Biography of Sequoyah

Name: Sequoyah
Bith Date: c. 1770
Death Date: August, 1843
Place of Birth: Taskigi, Tennessee, United States
Nationality: American
Gender: Male
Occupations: scholar, linguist
Sequoyah

Sequoyah (ca. 1770-1843), Cherokee scholar, is the only known Native American to have formulated an alphabet for his tribe. This advance enabled thousands of Cherokee to become literate.

Sequoyah was born at the Cherokee village of Taskigi in Tennessee. His father probably was Nathaniel Gist, a trader. His mother was part Cherokee and was abandoned by her husband before the birth of Sequoyah. He used his Cherokee name until he approached manhood, when he assumed the name George Guess (as he understood his father's last name to be).
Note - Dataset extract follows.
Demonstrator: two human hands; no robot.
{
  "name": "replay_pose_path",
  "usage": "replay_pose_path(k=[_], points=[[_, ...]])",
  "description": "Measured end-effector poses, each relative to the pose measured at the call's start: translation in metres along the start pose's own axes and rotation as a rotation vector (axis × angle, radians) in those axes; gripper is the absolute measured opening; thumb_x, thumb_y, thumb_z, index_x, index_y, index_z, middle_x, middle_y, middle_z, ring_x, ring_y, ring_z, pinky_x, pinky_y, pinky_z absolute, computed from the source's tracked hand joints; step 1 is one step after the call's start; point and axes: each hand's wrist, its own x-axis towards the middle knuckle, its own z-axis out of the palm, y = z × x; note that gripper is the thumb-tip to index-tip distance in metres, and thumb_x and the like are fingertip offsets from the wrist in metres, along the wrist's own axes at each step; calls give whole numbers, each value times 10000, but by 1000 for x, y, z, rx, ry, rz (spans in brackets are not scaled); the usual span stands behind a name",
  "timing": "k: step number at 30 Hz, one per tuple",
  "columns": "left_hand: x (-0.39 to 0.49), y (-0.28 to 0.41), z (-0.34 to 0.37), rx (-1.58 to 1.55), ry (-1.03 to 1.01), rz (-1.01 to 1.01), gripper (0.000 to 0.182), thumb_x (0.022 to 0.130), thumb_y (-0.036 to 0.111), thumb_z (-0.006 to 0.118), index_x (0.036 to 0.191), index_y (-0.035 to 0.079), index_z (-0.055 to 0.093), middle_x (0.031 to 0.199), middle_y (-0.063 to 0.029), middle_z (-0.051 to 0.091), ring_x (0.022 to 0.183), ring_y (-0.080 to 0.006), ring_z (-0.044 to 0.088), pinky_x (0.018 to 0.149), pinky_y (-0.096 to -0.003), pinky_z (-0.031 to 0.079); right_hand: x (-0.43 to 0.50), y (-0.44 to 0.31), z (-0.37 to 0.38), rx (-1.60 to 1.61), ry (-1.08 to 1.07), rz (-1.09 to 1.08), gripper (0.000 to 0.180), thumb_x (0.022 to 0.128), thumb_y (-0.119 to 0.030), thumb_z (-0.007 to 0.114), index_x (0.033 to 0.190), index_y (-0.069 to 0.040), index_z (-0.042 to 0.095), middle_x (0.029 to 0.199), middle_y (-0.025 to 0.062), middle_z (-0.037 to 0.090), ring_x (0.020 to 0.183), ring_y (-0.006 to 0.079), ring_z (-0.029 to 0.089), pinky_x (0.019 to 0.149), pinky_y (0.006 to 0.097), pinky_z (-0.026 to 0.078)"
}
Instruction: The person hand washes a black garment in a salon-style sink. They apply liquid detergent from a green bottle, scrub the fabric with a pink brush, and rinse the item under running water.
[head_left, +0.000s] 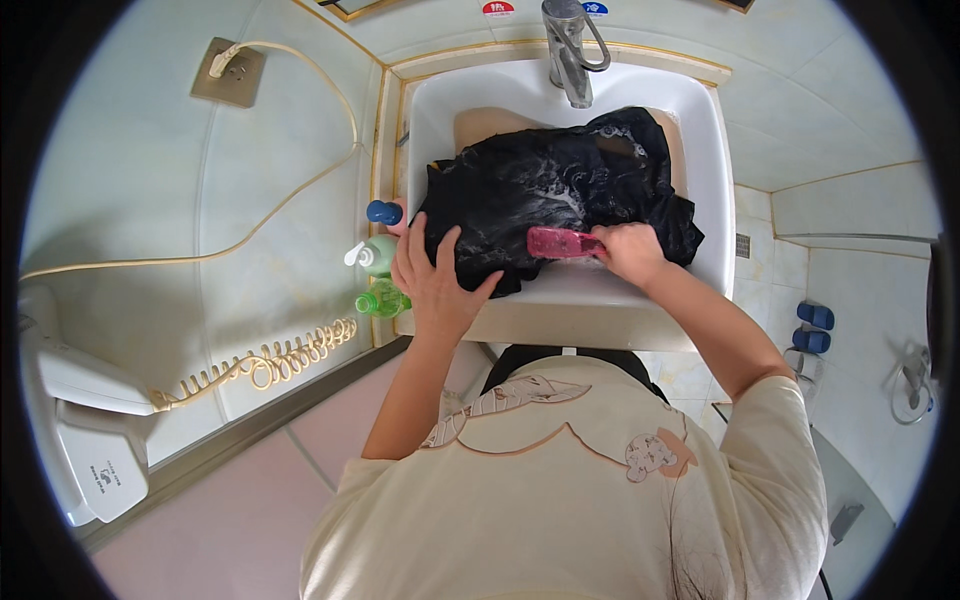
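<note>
A wet black garment (510, 176) with streaks of white suds is spread across a white washbasin (716, 172). My right hand (634, 251) grips the handle of a pink scrubbing brush (555, 243), which lies against the garment's near middle part; its bristles are hidden underneath. At the garment's left edge, my left hand (436, 274) rests on the cloth with fingers spread. Beneath the garment a tan surface (487, 124) shows at the back and right; I cannot tell what it is.
A metal faucet (570, 56) stands over the basin's back. Left of the rim are a blue-capped bottle (385, 212), a pale green pump bottle (379, 255) and a green bottle (384, 298). A hair dryer (94, 420) with a coiled cord (277, 356) hangs on the left wall.
</note>
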Motion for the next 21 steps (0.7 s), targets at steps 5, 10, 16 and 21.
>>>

Crippled for life in a hunting accident, Sequoyah became an excellent silversmith. As an adult, he had contacts with whites which piqued his curiosity about "talking leaves," as he called books. In 1809 he determined to master this secret and to apply it to his own people. After a dozen years of ridicule and insults, he invented a Cherokee alphabet of 85 or 86 characters that allowed every sound in Cherokee to be written.

In 1821 Sequoyah demonstrated his invention before the Cherokee council, which approved his work. Within two years thousands of Cherokee had mastered the syllabary, an advance which stimulated the printing of books in the Cherokee language as well as some newspapers printed partly in Cherokee.

In 1823 Sequoyah went to Arkansas to teach his syllabary to the Cherokee who already had migrated westward, and he moved with them to Oklahoma in 1828. He became somewhat active in tribal politics and was a Cherokee delegate to Washington, D.C., in 1828. With his syllabary a success, Sequoyah devoted much of his time to studying other tribal languages in a search for common elements. His tribe recognized the importance of his contribution when, in 1841, it voted him an allowance, which became an annuity of $300.

Early in 1843 Sequoyah became interested in a tribal tradition that said that part of the Cherokee nation had migrated west of the Mississippi River prior to the American Revolution. He set out to find this group, a trek that led him westward and southward, and he died in August 1843, possibly in the state of Tamaulipas in Mexico.

Sequoyah is commemorated by the state of Oklahoma, which placed a statue of him in the nation's capital. Also, a redwood tree, the Sequoia, was named in his honor, as was the Sequoia National Park.

Further Reading

  • The standard biography of this great Native American is Grant Foreman, Sequoyah (1938). Brief but useful is Kate Dickinson Sweetser, Book of Indian Braves (1913). Grace S. Woodward, The Cherokees (1963), assesses the impact of Sequoyah's syllabary.